Data block below:

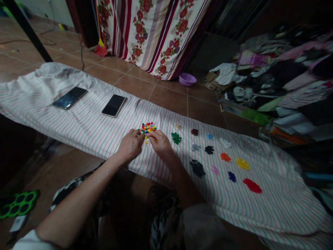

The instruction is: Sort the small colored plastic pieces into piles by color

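Loosely, mixed pieces [148, 127] lie at both hands [130, 144] [160, 143], outside the purple basin [187, 80].

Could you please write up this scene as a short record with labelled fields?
Left hand: fingertips at the near edge of the mixed-colour pile; grip unclear (left hand)
Right hand: pinched fingers at the same pile; held piece unclear (right hand)
Sorted by colour: small piles to the right, including green pile, yellow pile, red pile
Left side: two phones, lying flat
Surface: striped cloth
Floor beyond: purple basin
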The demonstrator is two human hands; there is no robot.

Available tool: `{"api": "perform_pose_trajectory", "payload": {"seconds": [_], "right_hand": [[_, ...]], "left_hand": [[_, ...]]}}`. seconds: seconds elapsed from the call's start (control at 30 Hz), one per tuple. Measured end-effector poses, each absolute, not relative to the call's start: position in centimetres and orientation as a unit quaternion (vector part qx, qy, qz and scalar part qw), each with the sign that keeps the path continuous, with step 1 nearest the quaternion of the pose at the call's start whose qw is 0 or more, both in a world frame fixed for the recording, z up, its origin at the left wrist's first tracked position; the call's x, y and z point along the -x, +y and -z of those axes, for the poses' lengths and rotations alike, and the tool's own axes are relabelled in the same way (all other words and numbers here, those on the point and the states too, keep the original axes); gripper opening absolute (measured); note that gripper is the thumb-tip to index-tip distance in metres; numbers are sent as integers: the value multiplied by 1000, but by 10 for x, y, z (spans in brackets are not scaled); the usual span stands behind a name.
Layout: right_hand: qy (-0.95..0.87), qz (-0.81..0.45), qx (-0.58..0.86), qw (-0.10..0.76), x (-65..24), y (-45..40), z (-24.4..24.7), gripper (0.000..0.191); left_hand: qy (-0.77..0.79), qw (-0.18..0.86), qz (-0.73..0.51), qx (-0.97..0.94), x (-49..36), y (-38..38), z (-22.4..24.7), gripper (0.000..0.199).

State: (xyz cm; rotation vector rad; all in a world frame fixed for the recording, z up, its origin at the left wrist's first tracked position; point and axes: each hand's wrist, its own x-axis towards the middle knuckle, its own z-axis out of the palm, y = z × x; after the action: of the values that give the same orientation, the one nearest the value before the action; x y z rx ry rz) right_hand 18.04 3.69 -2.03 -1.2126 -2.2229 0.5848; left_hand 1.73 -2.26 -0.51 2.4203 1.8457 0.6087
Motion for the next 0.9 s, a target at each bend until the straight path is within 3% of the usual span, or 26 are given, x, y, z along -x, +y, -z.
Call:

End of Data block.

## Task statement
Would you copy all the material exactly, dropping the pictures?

## Solution below
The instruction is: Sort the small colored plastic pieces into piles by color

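Loosely, mixed pieces [148, 127] lie at both hands [130, 144] [160, 143], outside the purple basin [187, 80].

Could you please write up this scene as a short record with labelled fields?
Left hand: fingertips at the near edge of the mixed-colour pile; grip unclear (left hand)
Right hand: pinched fingers at the same pile; held piece unclear (right hand)
Sorted by colour: small piles to the right, including green pile, yellow pile, red pile
Left side: two phones, lying flat
Surface: striped cloth
Floor beyond: purple basin
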The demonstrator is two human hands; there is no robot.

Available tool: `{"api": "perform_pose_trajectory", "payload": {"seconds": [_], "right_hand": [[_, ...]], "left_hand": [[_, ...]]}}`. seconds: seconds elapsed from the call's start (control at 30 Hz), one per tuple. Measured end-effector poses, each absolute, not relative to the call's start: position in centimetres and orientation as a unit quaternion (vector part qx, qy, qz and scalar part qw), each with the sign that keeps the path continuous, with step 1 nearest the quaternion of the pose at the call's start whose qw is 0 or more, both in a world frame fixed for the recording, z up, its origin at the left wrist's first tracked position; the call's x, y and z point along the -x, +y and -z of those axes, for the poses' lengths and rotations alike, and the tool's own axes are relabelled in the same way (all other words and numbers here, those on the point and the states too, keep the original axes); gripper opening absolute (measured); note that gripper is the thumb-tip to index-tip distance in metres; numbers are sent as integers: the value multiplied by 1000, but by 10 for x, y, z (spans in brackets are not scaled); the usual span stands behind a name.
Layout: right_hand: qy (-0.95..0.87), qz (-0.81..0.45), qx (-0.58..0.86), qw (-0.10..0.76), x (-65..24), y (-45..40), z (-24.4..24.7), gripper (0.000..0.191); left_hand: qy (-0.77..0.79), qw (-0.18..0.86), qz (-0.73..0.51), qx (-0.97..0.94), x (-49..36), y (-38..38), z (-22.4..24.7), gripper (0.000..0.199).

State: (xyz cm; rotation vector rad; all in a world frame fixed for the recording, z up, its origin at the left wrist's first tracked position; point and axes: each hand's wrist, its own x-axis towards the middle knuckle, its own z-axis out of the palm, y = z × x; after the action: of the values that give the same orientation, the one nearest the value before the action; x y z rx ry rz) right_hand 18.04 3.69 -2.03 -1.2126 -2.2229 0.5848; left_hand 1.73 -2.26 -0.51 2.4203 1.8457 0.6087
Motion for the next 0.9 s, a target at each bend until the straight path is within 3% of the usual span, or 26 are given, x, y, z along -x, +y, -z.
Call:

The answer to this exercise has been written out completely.